_Task requirements_
Copy every line of the data exactly, keeping out any picture.

##### Supplied data #####

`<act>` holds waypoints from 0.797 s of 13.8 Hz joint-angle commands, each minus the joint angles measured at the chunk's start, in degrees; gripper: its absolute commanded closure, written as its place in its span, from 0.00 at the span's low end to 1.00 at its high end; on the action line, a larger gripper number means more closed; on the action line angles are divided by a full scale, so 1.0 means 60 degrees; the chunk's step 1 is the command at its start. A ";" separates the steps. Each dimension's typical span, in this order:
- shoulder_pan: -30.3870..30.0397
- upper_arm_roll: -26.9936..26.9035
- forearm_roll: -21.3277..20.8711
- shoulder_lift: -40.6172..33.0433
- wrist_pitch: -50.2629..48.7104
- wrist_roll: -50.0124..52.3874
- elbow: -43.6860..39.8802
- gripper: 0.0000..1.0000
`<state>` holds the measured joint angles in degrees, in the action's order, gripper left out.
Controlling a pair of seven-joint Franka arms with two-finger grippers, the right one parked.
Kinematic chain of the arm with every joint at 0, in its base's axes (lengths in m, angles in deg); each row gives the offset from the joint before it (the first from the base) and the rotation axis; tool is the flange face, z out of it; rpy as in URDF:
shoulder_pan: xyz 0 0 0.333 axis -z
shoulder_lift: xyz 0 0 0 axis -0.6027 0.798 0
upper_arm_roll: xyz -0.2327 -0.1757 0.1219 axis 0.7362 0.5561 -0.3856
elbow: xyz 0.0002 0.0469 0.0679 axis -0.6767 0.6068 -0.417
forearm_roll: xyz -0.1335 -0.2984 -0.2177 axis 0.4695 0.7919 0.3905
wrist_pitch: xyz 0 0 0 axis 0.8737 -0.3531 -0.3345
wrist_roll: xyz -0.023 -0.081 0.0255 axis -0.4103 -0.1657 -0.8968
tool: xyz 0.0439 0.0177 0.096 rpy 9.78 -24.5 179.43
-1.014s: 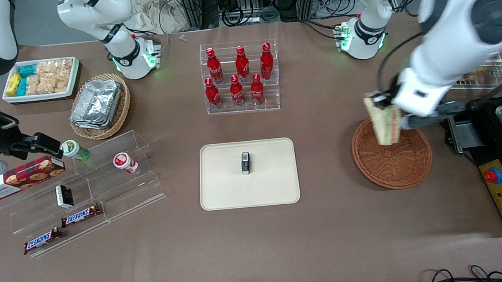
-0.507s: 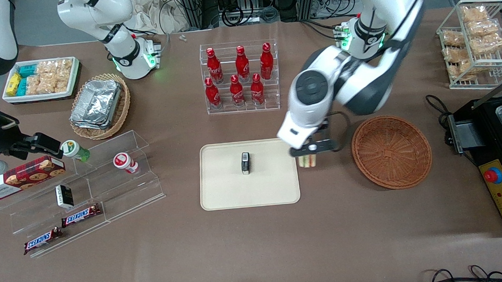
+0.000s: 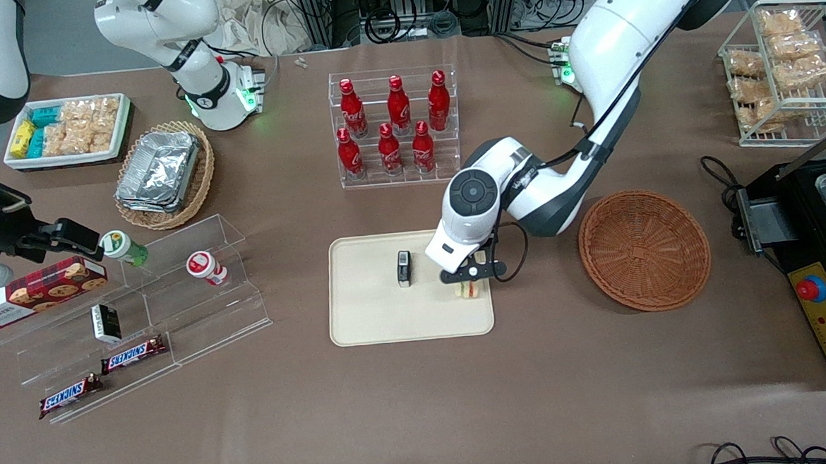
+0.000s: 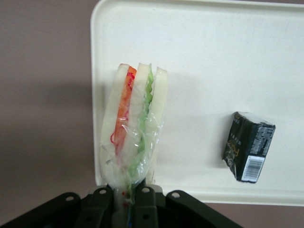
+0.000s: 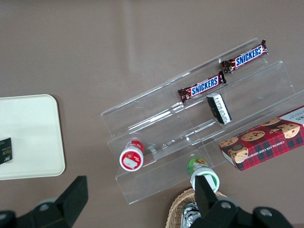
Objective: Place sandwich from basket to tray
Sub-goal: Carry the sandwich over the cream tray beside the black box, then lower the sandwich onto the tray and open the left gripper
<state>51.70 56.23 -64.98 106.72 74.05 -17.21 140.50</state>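
Note:
My gripper point(image 3: 469, 274) is shut on the plastic-wrapped sandwich point(image 3: 467, 288), pinching its wrapped end point(image 4: 128, 190). The sandwich point(image 4: 135, 128) shows pale bread with orange-red and green filling. It hangs just inside the rim of the cream tray point(image 3: 368, 319), at the tray's end nearest the basket. I cannot tell whether it touches the tray point(image 4: 213, 57). The round reddish-brown wicker basket point(image 3: 643, 248) has nothing in it and stands beside the tray, toward the working arm's end of the table.
A small black packet point(image 3: 403, 268) lies mid-tray, close beside the sandwich point(image 4: 248, 146). A rack of red bottles point(image 3: 397, 127) stands farther from the front camera than the tray. Acrylic snack shelves point(image 3: 141, 310) sit toward the parked arm's end, and a black machine point(image 3: 824, 260) at the working arm's end.
The gripper carried the sandwich from above the basket across to the tray, and now holds it lower, over the tray's end nearest the basket.

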 commanded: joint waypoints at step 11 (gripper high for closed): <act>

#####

_Response to the task_
`<act>` holds waypoints from 0.797 s of 13.8 Hz joint-angle commands, each minus the joint angles measured at the chunk's start, in degrees; gripper: its absolute commanded closure, written as its place in its span, from 0.00 at the span's low end to 1.00 at its high end; on the action line, a larger gripper number means more closed; on the action line angles are divided by a full scale, so 1.0 means 60 degrees; the chunk's step 1 is the command at its start. A ";" separates the steps. Each dimension's typical span, in this order:
- shoulder_pan: -30.3870..30.0397
- upper_arm_roll: -26.9936..26.9035
- forearm_roll: -21.3277..20.8711
- shoulder_lift: -40.6172..33.0433
- wrist_pitch: -50.2629..48.7104
- wrist_roll: -50.0124..52.3874
- elbow: -43.6860..39.8802
- gripper: 0.0000..1.0000
`<state>` holds the measured joint angles in degrees, in the action's order, gripper left out.
Controlling a pair of seven-joint Franka arms with two-finger grippers, the right one parked.
Kinematic chain of the arm with every joint at 0, in its base's axes (lengths in m, angles in deg); each row gives the offset from the joint before it (the first from the base) and the rotation axis; tool is the flange face, z out of it; rpy as in URDF:
shoulder_pan: xyz 0 0 0.333 axis -z
shoulder_lift: xyz 0 0 0 axis -0.6027 0.798 0
upper_arm_roll: xyz -0.2327 -0.1757 0.1219 axis 0.7362 0.5561 -0.3856
elbow: xyz 0.0002 0.0469 0.0679 axis -0.6767 0.6068 -0.417
forearm_roll: xyz -0.1335 -0.2984 -0.2177 axis 0.4695 0.7919 0.3905
wrist_pitch: xyz 0 0 0 axis 0.8737 -0.3531 -0.3345
wrist_roll: xyz -0.023 -0.081 0.0255 axis -0.4103 -0.1657 -0.8968
tool: xyz 0.0439 0.0177 0.096 rpy 9.78 -24.5 179.43
-1.014s: 
-0.507s: 
+0.000s: 
+0.000s: 
+0.000s: 
Objective: Place sandwich from basket to tray
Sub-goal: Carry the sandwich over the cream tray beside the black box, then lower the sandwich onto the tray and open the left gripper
<state>51.70 56.23 -64.98 106.72 74.05 -17.21 140.50</state>
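Note:
My gripper point(image 3: 469, 274) is shut on the plastic-wrapped sandwich point(image 3: 467, 288), pinching its wrapped end point(image 4: 128, 190). The sandwich point(image 4: 135, 128) shows pale bread with orange-red and green filling. It hangs just inside the rim of the cream tray point(image 3: 368, 319), at the tray's end nearest the basket. I cannot tell whether it touches the tray point(image 4: 213, 57). The round reddish-brown wicker basket point(image 3: 643, 248) has nothing in it and stands beside the tray, toward the working arm's end of the table.
A small black packet point(image 3: 403, 268) lies mid-tray, close beside the sandwich point(image 4: 248, 146). A rack of red bottles point(image 3: 397, 127) stands farther from the front camera than the tray. Acrylic snack shelves point(image 3: 141, 310) sit toward the parked arm's end, and a black machine point(image 3: 824, 260) at the working arm's end.
The gripper carried the sandwich from above the basket across to the tray, and now holds it lower, over the tray's end nearest the basket.
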
 commanded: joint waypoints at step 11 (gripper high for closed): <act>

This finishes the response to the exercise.